Last Friday, still hyped about the Crossing Boundaries show that featured one of my all-time favorite Haitian artists just the day before, I dragged my old roommate Anna to another exciting cultural event in Soho. An N’ Pale, a cafe conversation series hosted by Haiti Cultural Exchange, invited Dayanne Danier, fashion designer of Bien Abiye, to talk about her fashion line and humanitarian work in Haiti.
Regine, founder of HCX and host of the An N’ Pale series, asked Dayanne some great questions that kept us all entertained. In the end, the event was similar to a great conversation between friends, where we all got to interact with the designer.
Raised in Boston, Dayanne was brought up by Haitian parents that instilled in her the importance of good appearance. Her father always made sure that she was “bien abiye” before she left home, and that is what inspired her line. It was not easy for Dayanne to persuade her parents of her career path. Being born in a family full of doctors and engineers, it took a lot of convincing for her parents to allow her to follow her dreams.
The designer was president of the National Honor Society in high school. Her uncle was a graduate of a Civil Engineering program from Harvard, and she had begun applying to different engineering programs herself but did not follow through. After she completed her studies, she began her fashion career working with large apparel companies, such as, Perry Ellis and Philip Van Huesen. These large companies taught her the nature of the fashion business. Her knowledge of the business combined with her artistic skills and values led her to start Bien Abiyé.
Bien Abiyé is for the sophisticated lady. The style is clean and classic. The pieces can be kept in your closet for decades without ever going out of style. Manufactured in the US with high quality fabrics, the clothes are not cheap.
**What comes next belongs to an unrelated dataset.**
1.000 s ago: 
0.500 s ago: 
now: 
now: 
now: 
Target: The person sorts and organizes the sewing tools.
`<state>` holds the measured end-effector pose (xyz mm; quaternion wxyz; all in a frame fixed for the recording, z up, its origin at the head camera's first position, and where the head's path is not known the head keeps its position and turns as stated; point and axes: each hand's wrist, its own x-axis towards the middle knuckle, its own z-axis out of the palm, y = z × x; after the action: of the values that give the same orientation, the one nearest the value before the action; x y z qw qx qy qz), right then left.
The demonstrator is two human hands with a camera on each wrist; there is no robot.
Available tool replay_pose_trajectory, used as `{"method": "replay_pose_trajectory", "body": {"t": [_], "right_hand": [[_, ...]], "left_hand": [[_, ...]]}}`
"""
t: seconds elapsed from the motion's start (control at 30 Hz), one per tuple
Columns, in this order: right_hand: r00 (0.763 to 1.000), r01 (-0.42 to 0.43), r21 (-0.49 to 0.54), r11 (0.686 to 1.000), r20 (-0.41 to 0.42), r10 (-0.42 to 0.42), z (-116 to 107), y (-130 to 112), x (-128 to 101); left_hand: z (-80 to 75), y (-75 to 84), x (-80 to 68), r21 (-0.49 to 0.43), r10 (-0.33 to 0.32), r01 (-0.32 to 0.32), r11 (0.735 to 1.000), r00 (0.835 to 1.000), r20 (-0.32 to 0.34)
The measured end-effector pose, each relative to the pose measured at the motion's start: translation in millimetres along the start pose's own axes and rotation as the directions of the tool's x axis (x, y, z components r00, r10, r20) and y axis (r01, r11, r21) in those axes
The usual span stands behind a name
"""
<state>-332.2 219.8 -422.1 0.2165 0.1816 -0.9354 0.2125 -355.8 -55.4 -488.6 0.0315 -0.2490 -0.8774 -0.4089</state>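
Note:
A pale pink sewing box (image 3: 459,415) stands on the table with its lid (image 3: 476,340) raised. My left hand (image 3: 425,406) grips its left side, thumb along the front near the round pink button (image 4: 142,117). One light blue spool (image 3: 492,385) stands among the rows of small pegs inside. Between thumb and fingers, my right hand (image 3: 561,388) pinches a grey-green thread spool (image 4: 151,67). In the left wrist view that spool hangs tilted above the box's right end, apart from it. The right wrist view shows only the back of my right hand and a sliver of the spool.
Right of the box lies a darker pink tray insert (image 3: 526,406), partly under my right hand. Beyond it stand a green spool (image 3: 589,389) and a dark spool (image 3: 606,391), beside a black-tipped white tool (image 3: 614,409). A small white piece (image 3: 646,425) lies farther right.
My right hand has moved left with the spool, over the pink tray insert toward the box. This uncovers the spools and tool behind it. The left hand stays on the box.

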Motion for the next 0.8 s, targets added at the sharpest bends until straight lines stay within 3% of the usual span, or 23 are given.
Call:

Dayanne skipped the 2013 Spring/Summer to focus on her non-profit organization, Fleur De Vie. She has focused a large chunk of her time traveling to Haiti to work with children. She says that is where the help is needed the most. She shared some heart-felt moments of her time in Haiti, which of course made me tear up. I’m a big baby when it comes to these things.
Haitian model, Anya, modeled some of Dayanne’s pieces for us during the event. Isn’t she gorgeous!?